Het tweede album van de Britse rockformatie Wunderhorse heeft de titel Midas meegekregen. Voormalig Dead Pretties frontman Jacob Slater is nu het visitekaartje van deze Britse band en is qua sound opgeschoven naar de Indierock met duidelijke invloeden van bands als Nirvana uit de jaren ’90.
Van soloproject naar viermansformatie
De titelsong is meteen de opener en absoluut richtinggevend. Het nummer is zo ongeveer in one take opgenomen en dat zorgt meteen voor dat ongepolijste karakter. En dat is ook wel één van de uitgangspunten van frontman en oprichter Slater die dit soloproject transformeerde naar een volledig band.
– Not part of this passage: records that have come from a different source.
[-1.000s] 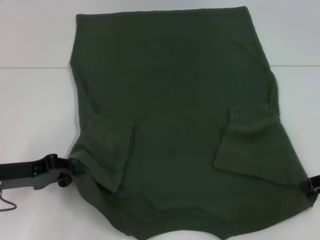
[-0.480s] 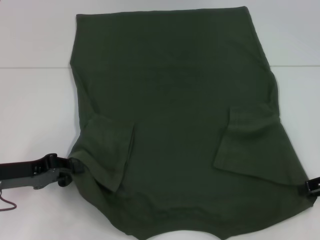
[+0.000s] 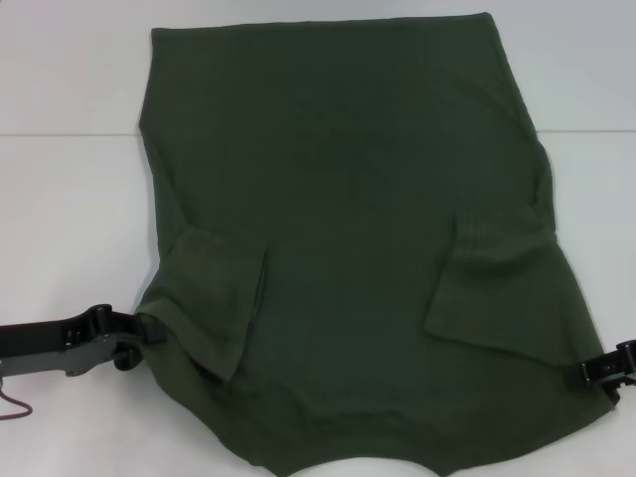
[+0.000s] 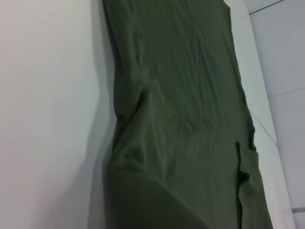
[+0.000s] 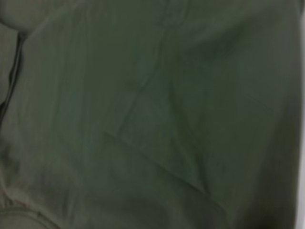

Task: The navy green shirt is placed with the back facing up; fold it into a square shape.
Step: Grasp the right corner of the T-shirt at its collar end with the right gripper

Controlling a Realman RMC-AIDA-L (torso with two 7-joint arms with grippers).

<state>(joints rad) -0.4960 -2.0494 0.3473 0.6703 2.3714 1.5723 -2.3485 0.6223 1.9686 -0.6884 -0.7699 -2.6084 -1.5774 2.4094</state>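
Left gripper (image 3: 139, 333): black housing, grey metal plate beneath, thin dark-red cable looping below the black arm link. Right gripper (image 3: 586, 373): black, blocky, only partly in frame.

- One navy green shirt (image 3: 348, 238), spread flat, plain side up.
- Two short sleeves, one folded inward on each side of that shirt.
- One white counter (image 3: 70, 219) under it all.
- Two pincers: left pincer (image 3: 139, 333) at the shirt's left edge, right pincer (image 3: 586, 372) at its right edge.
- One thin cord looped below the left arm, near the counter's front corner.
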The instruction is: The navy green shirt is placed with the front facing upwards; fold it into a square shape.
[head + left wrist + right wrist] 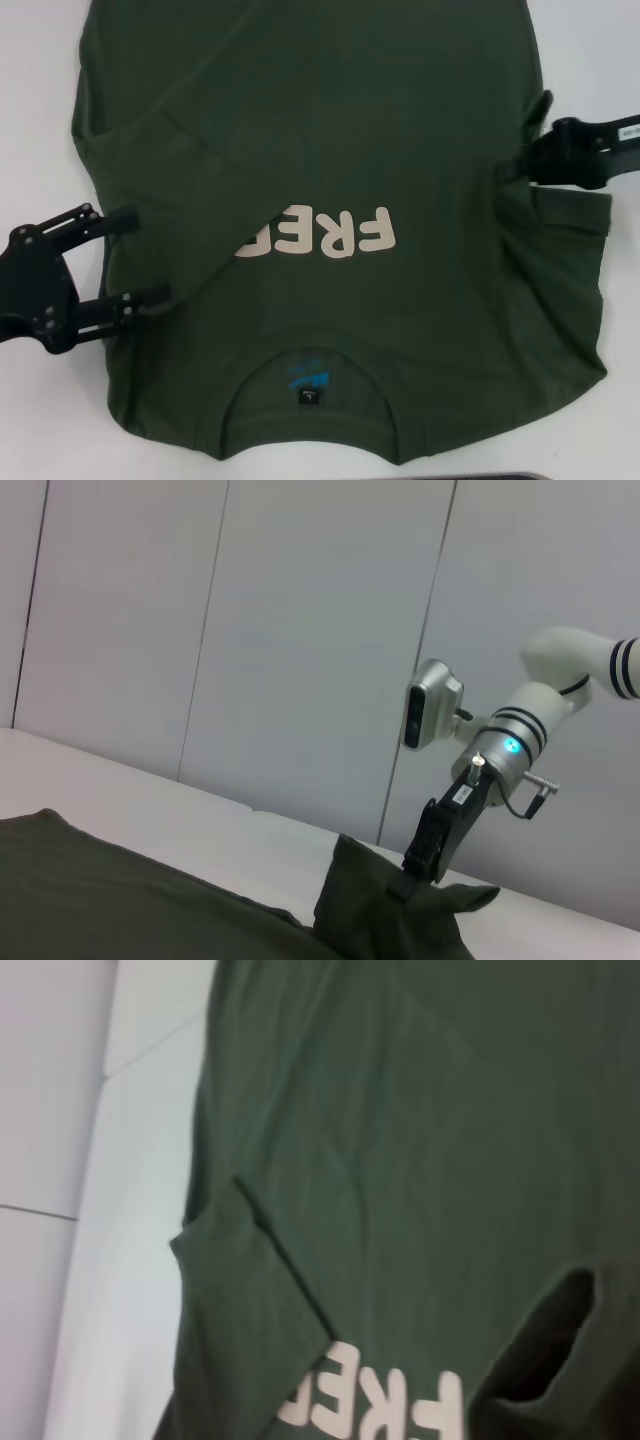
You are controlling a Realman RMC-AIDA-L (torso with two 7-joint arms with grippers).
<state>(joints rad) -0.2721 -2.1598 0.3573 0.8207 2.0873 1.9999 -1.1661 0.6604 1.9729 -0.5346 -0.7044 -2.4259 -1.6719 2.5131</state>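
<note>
Left hand (135,255) at the shirt's left edge, low over the white worktop (40,120), fingers spread wide with nothing between them, tips just touching or just above the cloth edge — cannot tell which.

Spread flat across the middle of the worktop, collar nearest the robot: the navy green shirt (400,130), front up. Left sleeve already folded in over the chest, covering the start of the cream lettering (345,232). Neck label (310,397) showing inside the collar.

Right hand (512,168) at the shirt's right edge, closed on a pinch of cloth near the right sleeve, that fabric bunched and raised off the worktop in the left wrist view.

Likely handling: light, soft, limp cotton, no stiffness to hold a shape; prone to drag, wrinkle and sag when lifted at one point. Not fragile, not slippery against the worktop. Best taken at seams or hems — sleeve edge, shoulder, bottom hem — pinching through the full layer, carried low and laid down flat.
</note>
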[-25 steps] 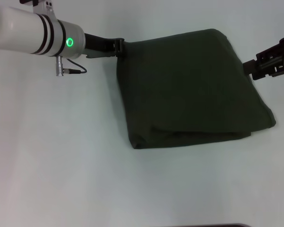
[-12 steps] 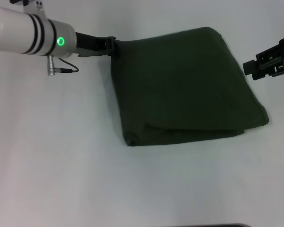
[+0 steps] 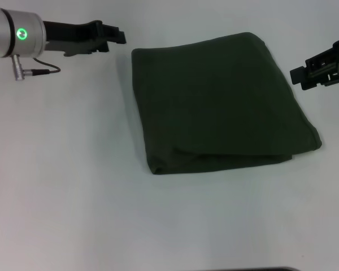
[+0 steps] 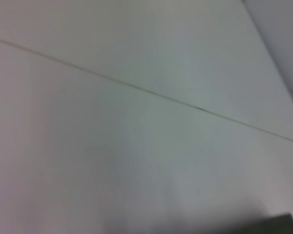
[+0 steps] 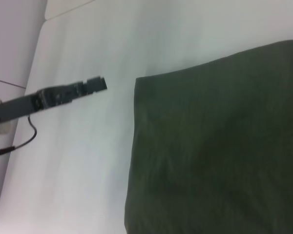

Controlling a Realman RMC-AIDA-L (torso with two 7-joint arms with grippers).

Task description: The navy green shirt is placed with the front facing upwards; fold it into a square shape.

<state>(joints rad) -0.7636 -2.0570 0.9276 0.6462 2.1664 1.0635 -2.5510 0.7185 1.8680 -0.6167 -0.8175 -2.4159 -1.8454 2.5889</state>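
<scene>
The navy green shirt [image 3: 220, 104] lies folded near the table's [image 3: 73, 186] far edge. Left hand [image 3: 116, 36] and right hand [image 3: 296, 74] flank it, apart; whether either is open or closed I cannot tell.

Folded navy green shirt [image 3: 220, 101] lies flat on the table [image 3: 73, 186], centre-right in the head view. Left gripper [image 3: 116, 36] sits upper left, just off the shirt's upper-left corner, not touching. Right gripper [image 3: 299, 76] is at right edge, beside the shirt's right side, apart.
</scene>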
En dus hebben we hier nu te maken met een vierkoppige band, naast frontman Slater bestaande uit gitarist Harry Fowler, drummer Jamie Staples en bassist Pete Woodin. In de praktijk is een tweede album vaak lastig maar Wunderhorse levert met een combinatie van rock, grunge en indie een uiterst uitgebalanceerd album af. En dat geluid is met de keuze voor de Pachyderm Studio in Minnesota, waar Nirvana In Utero opnam, een hele bewuste! Jacob Slater horen we af en toe wanhopig zijn stem verheffen, de gitaarrifss zijn rafelig en de ritme sessie leidt zo’n beetje alles in goede banen en zorgt voor een meer dan stevig fundament.
Twee delen, Side A en B
Het album valt als het ware uiteen in twee delen met het rustige en ontroerende ‘Superman’ als breekpunt. Het nummer heeft iets dreigends over zich door de aanhoudende gitaren en de rustige drums en haalt vocaal het beste uit Slater naar boven. Al luisterend moet je ook vaststellen dat de invloeden uit de muziek van de jaren ’90 met bands als Nirvana duidelijk hoorbaar is al klinkt dit album wel eigentijds. In het eerste deel is er veel te beleven. Naast ‘Midas’ is er het stuwende en dynamische ‘Rain’, het melodieuze ‘Silver’ waar Slater vocaal ineens overschakelt naar zijn kopstem en het verrassende ‘Arizona’ waar de heren ineens harmonieën laten horen. Met ‘Emily’ noemen we het hoogtepunt van het eerste deel dat met de groezelige gitaren en de tempowisselingen en de soms wanhopig klinkende Slater voor een muur van muziek zorgt.
“One Take”
Na het moment van rust zijn er met ‘July’ en ‘Cathedral’ twee nummers waar nadrukkelijk de “Rock-kaart” wordt getrokken en deze twee nummers brengen een ongekende en ongetemde intensiteit. Hierna kunnen we als luisteraar even op adem komen met het radiovriendelijke en indierock-nummer ‘Girl’ dat voor een stukje luchtigheid zorgt. Met het bijna negen minuten durende semi-akoestische ‘Aeroplane’ wordt het album afgesloten en is er een kleine knipoog naar Coldplay. Als na zes minuten gitarist Fowler de ruimte wordt gegund stijgt het nummer naar een epos-achtig niveau. De lange fade-out past perfect bij de sfeer van het nummer en het album en zorgt dat je weer op aarde kunt landen. Midas is een prima album waar het niet raar is als je soms het gevoel hebt tussen die vier gasten in de studio te staan. Het klinkt alsof het live is opgenomen zonder tussenkomst van allerlei digitale toepassingen, hetgeen het eindresultaat ten goede komt. Veel luisterplezier!